Personal information
- Date of birth: 22 November 1984 (age 40)
- Place of birth: Valdobbiadene, Italy
- Height: 1.85 m (6 ft 1 in)
- Position(s): Goalkeeper

Youth career
- Cittadella
- 2003–2004: → Internazionale (loan)

Senior career*
- Years: Team / Apps / (Gls)
- 2004–2011: Cittadella / 58 / (0)
- 2004–2006: → Bassano (loan) / 62 / (0)

= Simone Villanova =

Italian footballer

Simone Villanova (born 22 November 1984) is an Italian footballer who plays as a goalkeeper.
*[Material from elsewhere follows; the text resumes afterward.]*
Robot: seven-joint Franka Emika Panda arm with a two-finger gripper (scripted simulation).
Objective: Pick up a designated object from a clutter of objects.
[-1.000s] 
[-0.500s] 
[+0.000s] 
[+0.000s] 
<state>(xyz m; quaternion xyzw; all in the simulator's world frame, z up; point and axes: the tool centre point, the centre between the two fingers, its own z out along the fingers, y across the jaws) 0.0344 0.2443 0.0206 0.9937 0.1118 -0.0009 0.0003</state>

He played in Serie B for Cittadella.

==Career==
Born in Valdobbiadene, Veneto, Villanova started his career at Veneto club Cittadella. In 2003–04 season, he was loaned to Internazionale, ahead Nathan Coe, Alex Cordaz (promoted to first team) and Giacomo Bindi (promoted from Allievi Nazionali U-17 team) as first choice goalkeeper of Primavera Team (U20 Youth Team).

In summer 2004, he left for Bassano Virtus of Serie D, helped the non-professional side promoted to Serie C2. In the next season, Villanova played 31 matches for the newcomer and survived from relegation.

He then returned to Cittadella and played as Andrea Pierobon's backup. In 2009–10 season, he became the first choice goalkeeper. Despite played 32 out of possible 42 Serie B in 2010–11 Serie B. He left the club as free agent in 2011.